#### TASK TO COMPLETE
The lines from the start of the records through the one containing "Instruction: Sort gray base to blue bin" are to be restated word for word; please include both ends.

#### SUPPLIED RECORDS
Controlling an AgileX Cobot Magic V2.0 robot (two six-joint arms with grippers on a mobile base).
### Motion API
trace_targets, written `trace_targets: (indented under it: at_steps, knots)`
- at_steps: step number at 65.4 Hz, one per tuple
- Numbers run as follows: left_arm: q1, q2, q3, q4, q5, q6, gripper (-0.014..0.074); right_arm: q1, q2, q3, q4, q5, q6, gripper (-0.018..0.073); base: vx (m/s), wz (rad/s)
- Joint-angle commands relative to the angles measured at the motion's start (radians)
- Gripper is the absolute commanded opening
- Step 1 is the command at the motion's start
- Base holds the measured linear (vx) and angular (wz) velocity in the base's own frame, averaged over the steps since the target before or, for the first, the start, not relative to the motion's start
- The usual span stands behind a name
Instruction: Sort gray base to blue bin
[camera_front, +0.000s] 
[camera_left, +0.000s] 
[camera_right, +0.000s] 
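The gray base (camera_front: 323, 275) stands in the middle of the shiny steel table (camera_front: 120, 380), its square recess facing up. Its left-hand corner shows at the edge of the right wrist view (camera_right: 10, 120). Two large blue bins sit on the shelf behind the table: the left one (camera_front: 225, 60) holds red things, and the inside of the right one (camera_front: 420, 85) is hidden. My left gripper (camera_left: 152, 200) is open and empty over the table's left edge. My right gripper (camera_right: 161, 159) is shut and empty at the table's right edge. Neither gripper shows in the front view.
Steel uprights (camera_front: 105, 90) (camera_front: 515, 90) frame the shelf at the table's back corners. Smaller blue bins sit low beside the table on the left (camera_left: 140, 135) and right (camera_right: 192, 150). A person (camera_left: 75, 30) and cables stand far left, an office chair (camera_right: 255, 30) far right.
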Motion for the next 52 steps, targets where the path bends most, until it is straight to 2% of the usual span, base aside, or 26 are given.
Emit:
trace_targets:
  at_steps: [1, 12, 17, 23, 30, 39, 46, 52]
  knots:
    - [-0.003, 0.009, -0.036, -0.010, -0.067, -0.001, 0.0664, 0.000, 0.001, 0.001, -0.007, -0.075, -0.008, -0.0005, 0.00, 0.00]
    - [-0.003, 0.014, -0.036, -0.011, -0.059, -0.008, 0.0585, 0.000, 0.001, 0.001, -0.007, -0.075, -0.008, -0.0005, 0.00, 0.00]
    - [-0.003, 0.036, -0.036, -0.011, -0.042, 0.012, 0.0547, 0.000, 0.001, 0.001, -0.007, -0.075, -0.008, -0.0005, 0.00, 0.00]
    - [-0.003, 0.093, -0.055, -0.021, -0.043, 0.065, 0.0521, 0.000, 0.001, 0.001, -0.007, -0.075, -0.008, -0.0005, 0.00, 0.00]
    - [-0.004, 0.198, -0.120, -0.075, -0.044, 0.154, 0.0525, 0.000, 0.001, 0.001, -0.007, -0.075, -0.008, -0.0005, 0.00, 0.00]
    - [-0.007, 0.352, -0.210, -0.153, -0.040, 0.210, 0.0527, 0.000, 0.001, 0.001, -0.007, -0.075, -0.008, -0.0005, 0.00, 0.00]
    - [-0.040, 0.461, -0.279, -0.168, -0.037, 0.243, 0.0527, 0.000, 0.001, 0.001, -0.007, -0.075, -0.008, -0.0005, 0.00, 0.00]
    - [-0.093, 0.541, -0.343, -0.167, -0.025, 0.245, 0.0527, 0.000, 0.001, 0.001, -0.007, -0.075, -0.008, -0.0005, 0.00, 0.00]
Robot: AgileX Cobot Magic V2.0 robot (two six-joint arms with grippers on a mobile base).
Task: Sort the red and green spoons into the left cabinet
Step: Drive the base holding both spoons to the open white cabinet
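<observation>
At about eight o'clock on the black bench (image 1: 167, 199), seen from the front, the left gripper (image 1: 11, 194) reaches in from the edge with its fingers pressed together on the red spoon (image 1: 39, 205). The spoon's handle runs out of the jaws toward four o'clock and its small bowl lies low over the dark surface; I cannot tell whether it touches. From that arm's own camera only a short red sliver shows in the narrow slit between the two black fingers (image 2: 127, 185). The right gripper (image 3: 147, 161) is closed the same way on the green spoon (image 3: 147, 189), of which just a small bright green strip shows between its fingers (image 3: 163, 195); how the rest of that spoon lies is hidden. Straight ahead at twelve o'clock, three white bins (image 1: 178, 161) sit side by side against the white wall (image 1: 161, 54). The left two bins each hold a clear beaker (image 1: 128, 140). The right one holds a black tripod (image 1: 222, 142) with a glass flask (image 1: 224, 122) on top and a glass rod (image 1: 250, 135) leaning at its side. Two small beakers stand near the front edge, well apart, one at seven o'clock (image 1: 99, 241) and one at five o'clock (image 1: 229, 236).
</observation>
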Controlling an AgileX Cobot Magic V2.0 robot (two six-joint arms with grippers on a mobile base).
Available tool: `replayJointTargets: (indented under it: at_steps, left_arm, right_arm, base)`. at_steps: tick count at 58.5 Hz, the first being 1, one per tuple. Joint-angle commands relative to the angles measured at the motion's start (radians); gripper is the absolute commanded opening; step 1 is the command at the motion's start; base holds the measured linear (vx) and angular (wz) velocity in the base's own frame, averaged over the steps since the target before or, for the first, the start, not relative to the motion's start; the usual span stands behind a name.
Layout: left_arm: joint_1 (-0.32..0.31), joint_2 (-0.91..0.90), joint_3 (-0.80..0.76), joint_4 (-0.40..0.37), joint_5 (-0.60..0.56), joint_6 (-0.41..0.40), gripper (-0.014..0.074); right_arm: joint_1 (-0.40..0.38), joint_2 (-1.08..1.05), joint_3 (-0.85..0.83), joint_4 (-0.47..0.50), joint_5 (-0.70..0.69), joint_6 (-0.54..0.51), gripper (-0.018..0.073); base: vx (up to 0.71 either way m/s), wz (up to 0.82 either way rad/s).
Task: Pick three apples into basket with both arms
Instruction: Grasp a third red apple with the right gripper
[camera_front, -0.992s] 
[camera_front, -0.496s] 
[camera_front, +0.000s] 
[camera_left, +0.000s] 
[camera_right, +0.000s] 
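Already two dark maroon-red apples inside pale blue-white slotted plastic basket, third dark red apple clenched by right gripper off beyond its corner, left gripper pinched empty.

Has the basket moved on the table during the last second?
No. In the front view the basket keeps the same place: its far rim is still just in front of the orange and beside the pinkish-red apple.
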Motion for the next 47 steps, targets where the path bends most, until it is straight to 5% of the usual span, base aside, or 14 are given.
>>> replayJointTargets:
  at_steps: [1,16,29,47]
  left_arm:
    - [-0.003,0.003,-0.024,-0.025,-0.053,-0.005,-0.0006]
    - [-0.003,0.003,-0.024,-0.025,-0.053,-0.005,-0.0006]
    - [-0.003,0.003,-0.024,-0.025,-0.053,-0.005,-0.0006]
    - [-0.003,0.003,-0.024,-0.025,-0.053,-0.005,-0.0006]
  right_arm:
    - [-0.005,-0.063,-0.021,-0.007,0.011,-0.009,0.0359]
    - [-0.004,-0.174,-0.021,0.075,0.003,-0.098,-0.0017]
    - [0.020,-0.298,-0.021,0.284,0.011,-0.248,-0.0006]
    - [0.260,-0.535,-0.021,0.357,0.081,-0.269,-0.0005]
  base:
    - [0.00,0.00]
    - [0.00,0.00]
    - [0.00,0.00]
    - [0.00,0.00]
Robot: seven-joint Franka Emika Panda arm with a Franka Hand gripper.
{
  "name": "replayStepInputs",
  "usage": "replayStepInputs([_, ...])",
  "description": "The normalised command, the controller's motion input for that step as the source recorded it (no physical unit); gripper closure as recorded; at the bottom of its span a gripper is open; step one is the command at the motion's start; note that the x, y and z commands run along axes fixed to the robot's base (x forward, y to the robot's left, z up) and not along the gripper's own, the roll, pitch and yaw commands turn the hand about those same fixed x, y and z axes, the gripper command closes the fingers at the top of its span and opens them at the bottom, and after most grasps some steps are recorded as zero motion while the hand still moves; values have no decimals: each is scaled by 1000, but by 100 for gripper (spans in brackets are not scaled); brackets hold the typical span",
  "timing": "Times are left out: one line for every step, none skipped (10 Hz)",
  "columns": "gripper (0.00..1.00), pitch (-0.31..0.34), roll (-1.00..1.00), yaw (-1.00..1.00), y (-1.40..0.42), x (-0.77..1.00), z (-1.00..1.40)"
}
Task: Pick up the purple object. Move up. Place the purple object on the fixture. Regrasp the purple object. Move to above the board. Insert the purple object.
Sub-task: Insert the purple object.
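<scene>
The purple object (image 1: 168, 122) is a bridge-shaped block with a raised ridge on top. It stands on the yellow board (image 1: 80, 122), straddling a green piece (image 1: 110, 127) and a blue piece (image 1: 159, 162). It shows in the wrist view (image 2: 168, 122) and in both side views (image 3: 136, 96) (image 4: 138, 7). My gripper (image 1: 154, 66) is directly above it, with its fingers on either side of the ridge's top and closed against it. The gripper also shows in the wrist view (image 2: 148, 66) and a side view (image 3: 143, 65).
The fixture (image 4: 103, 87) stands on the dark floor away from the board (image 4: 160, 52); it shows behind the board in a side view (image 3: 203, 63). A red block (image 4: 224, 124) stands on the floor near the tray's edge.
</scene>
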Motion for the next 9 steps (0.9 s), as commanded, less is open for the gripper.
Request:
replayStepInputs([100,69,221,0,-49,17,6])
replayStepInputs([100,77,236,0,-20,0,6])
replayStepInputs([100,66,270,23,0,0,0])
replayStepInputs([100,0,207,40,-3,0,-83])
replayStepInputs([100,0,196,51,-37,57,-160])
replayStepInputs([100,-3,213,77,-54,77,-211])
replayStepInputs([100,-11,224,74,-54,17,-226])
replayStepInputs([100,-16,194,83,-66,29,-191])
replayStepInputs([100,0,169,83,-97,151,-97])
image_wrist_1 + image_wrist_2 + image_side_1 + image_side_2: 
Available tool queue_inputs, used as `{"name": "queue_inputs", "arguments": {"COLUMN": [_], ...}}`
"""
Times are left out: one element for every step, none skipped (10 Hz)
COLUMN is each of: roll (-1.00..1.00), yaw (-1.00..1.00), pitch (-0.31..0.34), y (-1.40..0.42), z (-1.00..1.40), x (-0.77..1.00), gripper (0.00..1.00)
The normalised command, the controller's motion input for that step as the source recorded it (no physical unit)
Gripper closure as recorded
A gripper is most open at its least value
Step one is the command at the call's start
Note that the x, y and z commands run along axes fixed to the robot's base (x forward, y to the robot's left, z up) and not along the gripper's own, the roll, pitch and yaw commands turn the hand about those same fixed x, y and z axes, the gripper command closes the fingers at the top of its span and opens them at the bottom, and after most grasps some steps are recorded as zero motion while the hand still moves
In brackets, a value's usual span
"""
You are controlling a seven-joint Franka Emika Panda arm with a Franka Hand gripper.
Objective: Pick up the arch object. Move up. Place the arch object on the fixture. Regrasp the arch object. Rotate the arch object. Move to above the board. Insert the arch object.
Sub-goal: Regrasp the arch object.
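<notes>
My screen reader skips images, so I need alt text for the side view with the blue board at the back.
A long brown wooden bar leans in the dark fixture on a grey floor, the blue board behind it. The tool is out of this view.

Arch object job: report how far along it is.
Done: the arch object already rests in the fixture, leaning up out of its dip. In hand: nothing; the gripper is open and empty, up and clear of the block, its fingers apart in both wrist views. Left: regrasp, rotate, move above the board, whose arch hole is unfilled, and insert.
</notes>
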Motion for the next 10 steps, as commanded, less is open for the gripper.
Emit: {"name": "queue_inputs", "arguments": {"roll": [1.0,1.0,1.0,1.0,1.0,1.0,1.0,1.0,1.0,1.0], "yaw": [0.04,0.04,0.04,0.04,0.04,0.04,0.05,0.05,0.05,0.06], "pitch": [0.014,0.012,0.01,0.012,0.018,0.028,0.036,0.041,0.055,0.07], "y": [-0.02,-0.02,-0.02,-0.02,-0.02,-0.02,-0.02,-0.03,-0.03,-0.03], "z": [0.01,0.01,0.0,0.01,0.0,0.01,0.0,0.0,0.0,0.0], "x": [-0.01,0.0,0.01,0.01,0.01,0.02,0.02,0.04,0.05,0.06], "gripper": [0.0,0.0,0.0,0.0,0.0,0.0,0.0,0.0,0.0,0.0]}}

#### COMPLETED EXERCISE
Controlling an AgileX Cobot Magic V2.0 robot (two six-joint arms with grippers on a mobile base).
### Motion API
trace_targets, written `trace_targets: (indented under it: at_steps, knots)`
- at_steps: step number at 65.4 Hz, one per tuple
- Numbers run as follows: left_arm: q1, q2, q3, q4, q5, q6, gripper (-0.014..0.074); right_arm: q1, q2, q3, q4, q5, q6, gripper (-0.018..0.073); base: vx (m/s), wz (rad/s)
- Joint-angle commands relative to the angles measured at the motion's start (radians)
- Gripper is the absolute commanded opening
- Step 1 is the command at the motion's start
- Base holds the measured linear (vx) and angular (wz) velocity in the base's own frame, averaged over the steps since the target before or, for the first, the start, not relative to the motion's start
- The usual span stands behind a name
Instruction: Sort gray base to blue bin

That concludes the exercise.